• What is being asked: Beneath this instruction is a block of data; output from it exactly the lines that run from the one containing "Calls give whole" through the one containing "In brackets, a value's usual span", inclusive.

• Available data:
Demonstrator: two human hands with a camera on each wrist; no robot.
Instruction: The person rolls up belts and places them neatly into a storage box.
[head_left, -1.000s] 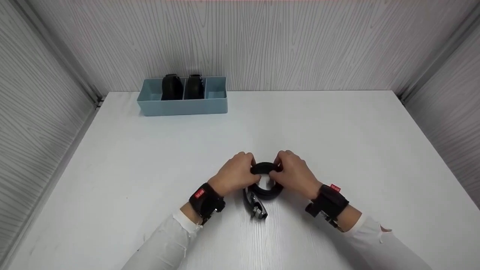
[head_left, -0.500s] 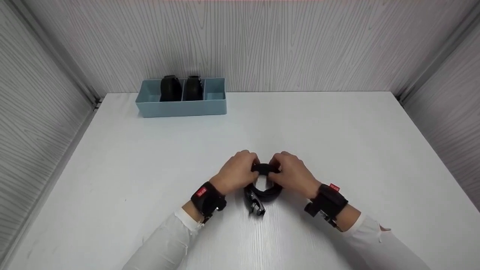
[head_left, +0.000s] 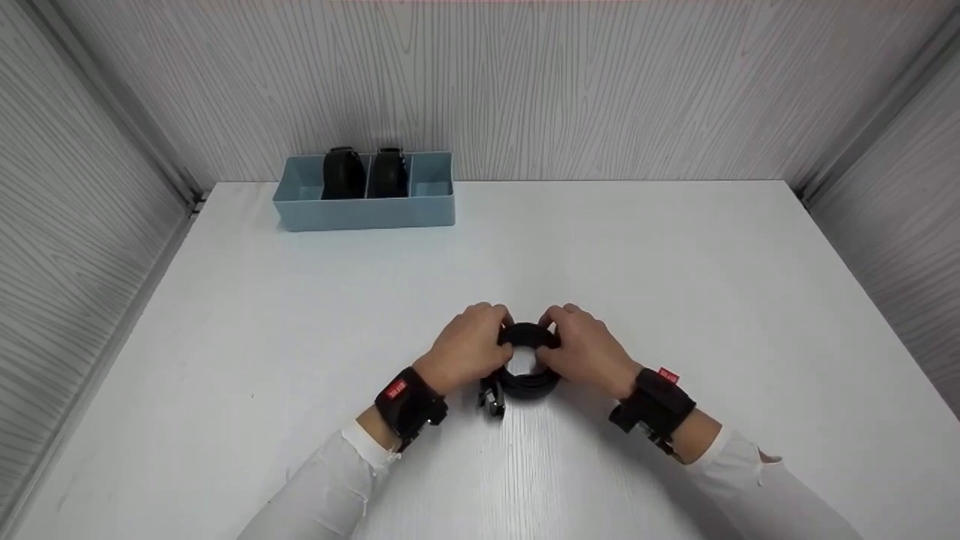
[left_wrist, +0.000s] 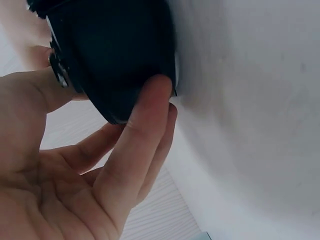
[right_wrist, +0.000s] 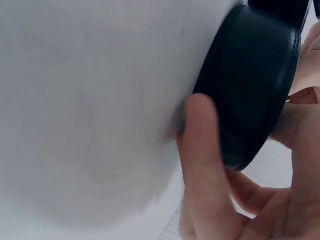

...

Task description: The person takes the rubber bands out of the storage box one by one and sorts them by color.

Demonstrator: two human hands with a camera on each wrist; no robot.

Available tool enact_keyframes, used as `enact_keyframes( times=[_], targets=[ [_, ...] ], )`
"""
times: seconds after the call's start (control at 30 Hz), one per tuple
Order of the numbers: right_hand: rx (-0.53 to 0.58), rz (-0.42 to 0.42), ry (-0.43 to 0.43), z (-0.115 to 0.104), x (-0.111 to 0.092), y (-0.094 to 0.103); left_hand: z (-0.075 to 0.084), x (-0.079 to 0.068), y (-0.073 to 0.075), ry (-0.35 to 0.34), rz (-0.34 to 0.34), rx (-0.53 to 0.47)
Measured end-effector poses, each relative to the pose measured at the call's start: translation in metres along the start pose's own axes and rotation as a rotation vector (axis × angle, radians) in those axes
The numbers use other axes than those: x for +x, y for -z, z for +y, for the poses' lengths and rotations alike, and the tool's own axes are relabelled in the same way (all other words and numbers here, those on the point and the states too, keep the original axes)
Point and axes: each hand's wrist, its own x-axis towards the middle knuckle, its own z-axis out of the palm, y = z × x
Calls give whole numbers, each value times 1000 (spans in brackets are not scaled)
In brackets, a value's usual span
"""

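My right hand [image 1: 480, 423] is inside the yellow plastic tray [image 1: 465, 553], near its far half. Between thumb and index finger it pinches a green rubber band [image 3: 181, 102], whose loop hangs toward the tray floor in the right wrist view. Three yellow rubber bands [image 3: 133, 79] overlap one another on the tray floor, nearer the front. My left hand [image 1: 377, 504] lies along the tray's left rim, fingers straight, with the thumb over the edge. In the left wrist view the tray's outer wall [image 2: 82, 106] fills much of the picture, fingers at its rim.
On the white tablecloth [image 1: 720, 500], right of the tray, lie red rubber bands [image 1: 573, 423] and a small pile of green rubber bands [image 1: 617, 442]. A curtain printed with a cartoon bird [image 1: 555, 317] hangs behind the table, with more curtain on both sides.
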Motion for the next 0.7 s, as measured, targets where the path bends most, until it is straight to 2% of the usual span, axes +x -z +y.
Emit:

• Answer:
Calls give whole numbers, each value times 1000 (spans in brackets are not scaled)
In brackets, a value's usual span

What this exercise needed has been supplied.